Friends are everything to Melbourne jewellery designer Millie Savage. She has filled her colourful Surf Coast home with art and keepsakes made by friends, enlisted builder pals to renovate the place, and has even named her goats after her mates.
When her friends make the 90-minute drive down from the city to visit her Gherang property, dubbed Hoof Doof, there is a bunk room with four queen-sized beds to accommodate them for the night or the week.
“The party never has to end!” Savage says with a laugh.
The 33-year-old bought the property that backs onto the Great Otway National Park in 2020. She fell for its established golden elm trees and peaceful feel.
At the time, she was based in Fitzroy, where her flagship store is located, and where she still owns an apartment.
Savage grew up on the Mornington Peninsula’s hinterland and has ridden horses since the age of three. She dreamed of owning the space for animals and to have her horses “in the backyard”.
Charmingly, Martini and Oskar now follow her about the garden, as do her dogs Ms Sparkles and Mr Eggy, the alpacas Bert and Ernie, and Lazarus the mischievous peacock.
“I call it the farm,” she says. “Ten acres is not a real farm, but it’s a pretend farm and it’s perfect for me and my menagerie.”
Originally, the old house with its dated decor, garish white paint job and cramped floor-plan was “pretty crap”, she laughs.
However, a full renovation was always part of the plan; Savage just wanted to live there and get a feel for the place for a while first.
Must-haves included a sunken lounge with a big fireplace, a bath in her bedroom and the bunk-room.
“I knew exactly what the vibe would be from the beginning,” she says. “But maybe not the exact specifics. So, for a lot of it, I just changed my mind along the way, which is probably the most expensive way to work!”
With friend Joseph Moon, of Moon Building Group, she began the transformation in 2023.
Savage camped out in a swag in the lounge room as she sourced door handles and finishes from op shops, scoured Facebook Marketplace for the rusty corrugated iron which now clads the exterior of the house, and worked with specialists to custom-make designer features.
There are pink terrazzo floors inlaid with colourful chunks of stone, handblown glass pendants by friend Leisa Wharington, and an arched door of recycled Otway timber featuring Savage’s original star logo that was made by Melbourne furniture maker Simeon Dux and opens to her home studio.

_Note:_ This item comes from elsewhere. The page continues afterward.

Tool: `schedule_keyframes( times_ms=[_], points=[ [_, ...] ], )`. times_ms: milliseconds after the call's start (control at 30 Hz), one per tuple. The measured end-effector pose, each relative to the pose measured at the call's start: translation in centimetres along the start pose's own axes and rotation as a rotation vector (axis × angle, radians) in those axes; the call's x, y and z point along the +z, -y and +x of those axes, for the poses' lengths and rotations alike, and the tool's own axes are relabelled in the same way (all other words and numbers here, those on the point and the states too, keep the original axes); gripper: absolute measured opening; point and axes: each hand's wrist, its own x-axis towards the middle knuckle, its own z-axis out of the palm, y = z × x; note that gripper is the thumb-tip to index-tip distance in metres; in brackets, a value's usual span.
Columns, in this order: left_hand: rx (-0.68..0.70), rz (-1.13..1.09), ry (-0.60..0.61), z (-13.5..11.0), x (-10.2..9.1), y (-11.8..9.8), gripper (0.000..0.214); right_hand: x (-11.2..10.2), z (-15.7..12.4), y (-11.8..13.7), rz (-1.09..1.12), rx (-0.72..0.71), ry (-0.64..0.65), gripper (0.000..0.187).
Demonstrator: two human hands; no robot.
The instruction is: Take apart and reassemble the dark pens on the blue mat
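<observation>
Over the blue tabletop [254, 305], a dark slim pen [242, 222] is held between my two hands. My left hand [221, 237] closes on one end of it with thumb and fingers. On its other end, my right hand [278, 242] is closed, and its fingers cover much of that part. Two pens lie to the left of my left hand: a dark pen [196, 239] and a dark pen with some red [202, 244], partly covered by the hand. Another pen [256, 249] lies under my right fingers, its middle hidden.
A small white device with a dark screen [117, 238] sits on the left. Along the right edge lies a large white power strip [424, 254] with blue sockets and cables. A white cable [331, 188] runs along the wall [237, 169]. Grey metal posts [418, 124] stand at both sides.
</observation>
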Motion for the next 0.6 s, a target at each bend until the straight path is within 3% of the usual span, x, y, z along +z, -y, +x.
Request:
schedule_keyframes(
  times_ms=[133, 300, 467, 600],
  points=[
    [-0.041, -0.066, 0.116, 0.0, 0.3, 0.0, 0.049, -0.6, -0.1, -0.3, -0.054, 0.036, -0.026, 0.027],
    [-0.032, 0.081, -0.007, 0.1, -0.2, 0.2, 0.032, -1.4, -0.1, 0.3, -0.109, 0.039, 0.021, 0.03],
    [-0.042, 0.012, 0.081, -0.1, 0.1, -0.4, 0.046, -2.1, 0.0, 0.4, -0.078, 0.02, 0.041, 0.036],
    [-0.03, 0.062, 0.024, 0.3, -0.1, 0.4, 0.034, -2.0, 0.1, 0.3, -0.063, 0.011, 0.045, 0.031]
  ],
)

Inspired by a trip to the National History Museum in New York, Savage convinced her plasterer to conjure a wall with assorted nooks to display her crystal collection, taxidermy birds and sculptures made by friends.
The custom sofa was another vision realised. “It’s a leather doona, essentially, that velcros onto the top of the couch,” she says, “so that’s why it looks really floppy and soft – it’s the best.”
Savage saved thousands by bringing green onyx over in a shipping container from China, then lost money when a measuring bungle left a slab of natural stone for the kitchen island bench just millimetres short.
Not willing to consider a joining seam in the stone, she relocated it to the laundry.
“So, now I have the world’s most ridiculous and expensive laundry with this beautiful stone in it, and it looks great!” she says. “Actually, it’s probably one of my favourite rooms in the house.”
Another favourite, her bedroom upstairs, features a purple and gold claw-foot bath, restored by NuPride Kitchens and set on green onyx.
Savage says she is “obsessed” with baths and bathes multiple times a day. There’s one out in her garden, too.
“I did seven hours of reconciling accounts the other day,” she says. “And I just sat in the bath and did the whole thing. I didn’t get out once.
“I always love having a bath in my room. Even in my share houses, I’d just get a plumber friend to come and put a bath in the corner.”
Savage’s house, with its deep greens, blues, purples and reds, is akin to a gemstone-filled jewellery box.
She says that while it appears wildly vibrant, each space has been designed with two key colours in mind – the lounge features orange and blues, the kitchen is green and pink, and her bedroom sticks to purple and green.
“You don’t want it to be a silly, rainbow kids’ house rather than a design space,” Savage says.
A labour of love, which dragged on a little thanks to its visionary scale, the reno was finished with the help of Jaros Construction, another builder friend’s company.
“It was really, really fun, but it was also really hard,” Savage says of the process. “Like, probably the hardest thing I’ve ever done.
“But now it’s just the best. I love living here. I love having my friends come visit, riding my horse on the beach, just pottering around, cooking a roast, having a party.”
Savage’s pet goats are another source of pride and joy at her Gherang property, as is the concrete-culvert “goat tower” handcrafted by her father.
“I said, ‘I want a castle that my goats can live in,’ and he’s like, ‘That is so silly, I will definitely make you that!’
“At night, if you come out with a torch, you’ll see all these little eyes staring back at you. They’re just the best.”